We will have to wait to see how things unfold with his treatment and further testing, I will keep everyone posted of any further information.
Well it has been over a year since Mike's initial cancer diagnosis (lung) on March 19th and his 1st chemo treatment on April 23, 2013.
Mike's oncologist had scheduled a repeat CEA test on Monday, April 7th and a repeat CT scan on Wednesday, April 9th. We had thought that only the CEA test would be done to make sure the cancer was responding to the chemo that he was now receiving and had received before. We did not think at this point that another CT scan would be done. Mike then had a follow up appointment with his oncologist on Monday, April 15th.

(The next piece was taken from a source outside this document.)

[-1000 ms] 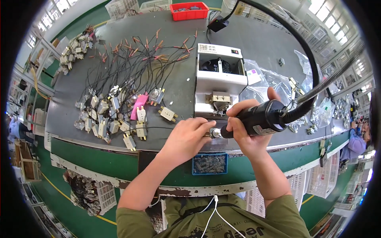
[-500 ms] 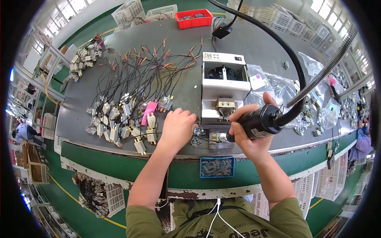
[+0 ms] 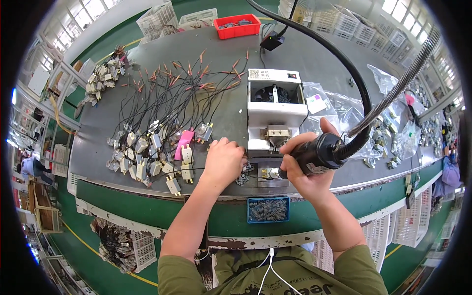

I am happy to report that Mike's CEA level has gone down to 141 from 949. The CT scan showed that the tumors in his lungs, which had shown increase in the February scan, had shrunk. It still states that the number of them are too numerous to count. It also stated that the tumor in his liver had decreased in size, again down from the one in February which had also shown decrease. I am still hoping that since the chemo has shrunk the cancer in these areas that it is doing the same in the colon. The last this was checked was in November which stated it was not seen,
After this appointment, Mike had his 4th chemo treatment of this round. He did ask the doctor for a different prescription for his nausea. He was taking Phenergan but that really was not doing anything for him. The doctor put him on Zofran. I had hoped this was helping Mike with his nausea. He looked better this time around when he came home from work each day. However, he stated that he felt worse after this week's treatment. When he has his treatments on Monday, he is usually sick through Thursday, but it gets a little better each day and by Friday he is feeling better. This time, around he stated that Thursday was his worst day. He also had difficulty with a stinging, pin-like sensation in his throat and he was unable to drink anything,
At this point, we do not know when the next testing will be. Mike is hoping to be able to return to Marinus am Stein in Germany after that. We have been in contact with Dr, Axel Weber there concerning Mike's recent test results. He stated he would be happy to have Mike come back to the clinic for further treatment (healthy treatment) for two weeks. We questioned him on why only two weeks. He felt that would be satisfactory, but if Mike wanted to have three weeks there, that would be fine. The hyperthermia treatment done there can only be done for a maximum of 3 weeks. It is something that is usually done every other day, but because they can target his two different areas (lungs & liver), he is able to have the hyperthermia every day.
Since Mike has now previously experienced a plane flight and the travel to Germany, we have decided that in order to save costs, Mike will go to Germany by himself. I am still a little nervous about this, but Mike will just have to ask questions or ask for help. It was a little overwhelming when we went the last time, but at least we had each other to bounce things off of and to try to figure things out. He says the toughest thing will be trying to find his way out of the Munich Airport.
We will have to wait to see how things unfold with his treatment and further testing, I will keep everyone posted of any further information.